Is the state freedom of information law free?

No, the Oregon Attorney General’s office charges $25 a pop for the public’s document and has refused to put a free download online.

UO Economics Professor Bill Harbaugh—a longtime critic of UO athletic and administrative spending and affirmative action—didn’t like that. So he scanned the whole AG manual on the law and put it on his blog.

Harbaugh says the AG office claimed it, not the public, owned the public document on how to get public documents.

So will the AG go after Harbaugh for alleged copyright infringement? The professor doubts it. And the records may be virtually out of the AG’s barn. Harbaugh says hundreds have downloaded the document and several sites have now also posted it (here’s one mirror.)

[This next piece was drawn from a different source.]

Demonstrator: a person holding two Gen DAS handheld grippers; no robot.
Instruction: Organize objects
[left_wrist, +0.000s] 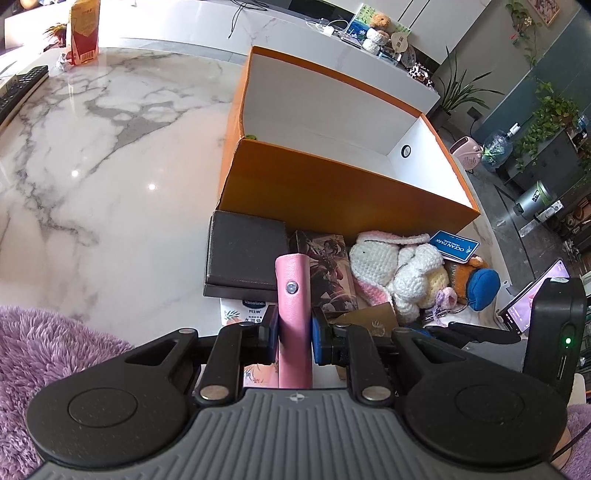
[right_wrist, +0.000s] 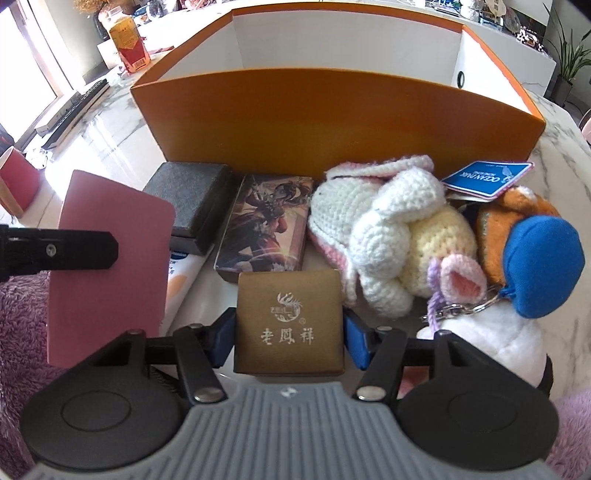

Harbaugh’s action has called big attention to the failure of Oregon’s public records law to actually deliver public records. The public record liberation drew hundreds of outraged comments on the widely read slashdot.org. The Oregonian also blogged the freedom of infromation action.

Journalists and other reformers have been trying to push new Oregon Attorney General John Kroger to follow up on campaign promises and address long delays, exorbitant charges and legal maneuvering that bureaucrats have for decades used to keep the public in the dark. So far Kroger hasn’t acted.

Locally, the city of Eugene has a long history of blocking freedom of information with outrageous fees. In a digital age when video, audio, images and text are searchable in a blink and whisk over the internet in seconds, the city still charges $10 for a two page police report and $10 for a one minute recording of a 911 call. The city even wants the public to pay inflated wages for city employee or private attorney time spent trying to hide public records or make them harder to get. Of course, the city will ream citizens with all the PR spin they can bear for free.

The city of Eugene charges appear to violate state law requiring governments only charge their actual cost of providing records, but the attorney general doesn’t enforce the law.

At the county level, the Lane Council of Governments shadow government used taxpayer money to create an extensive mapable database (RLID) of home values, sales, taxes, liens, deeds, demographic, zoning and other data. But if taxpayers want access to the public records, they have to pay $200 plus $1,080 a year for a subscription to the public information they ostensibly already own.

As founding father James Madison wrote:

“A popular Government without popular information or the means of acquiring it, is but a Prologue to a Farce or a Tragedy or perhaps both.”

As Harbaugh pointed out, Oregon’s freedom of information law is a farce.